What the task requires ::
Retype exactly the lines that run from the start of the data to the line holding "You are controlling", including both, and only those.

Raw data ::

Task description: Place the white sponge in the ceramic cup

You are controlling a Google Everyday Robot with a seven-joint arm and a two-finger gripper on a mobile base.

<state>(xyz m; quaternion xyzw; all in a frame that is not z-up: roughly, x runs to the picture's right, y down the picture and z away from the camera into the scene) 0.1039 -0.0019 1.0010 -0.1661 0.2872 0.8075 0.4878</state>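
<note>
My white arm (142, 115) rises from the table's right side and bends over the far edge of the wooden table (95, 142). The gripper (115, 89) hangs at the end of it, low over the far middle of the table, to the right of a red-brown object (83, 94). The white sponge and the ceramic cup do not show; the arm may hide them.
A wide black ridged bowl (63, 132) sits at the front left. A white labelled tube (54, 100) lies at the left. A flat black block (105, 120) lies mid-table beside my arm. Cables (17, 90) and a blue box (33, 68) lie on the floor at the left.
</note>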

Response area ::
Task description: Place the white sponge in the ceramic cup

You are controlling a Google Everyday Robot with a seven-joint arm and a two-finger gripper on a mobile base.

The answer given above is complete.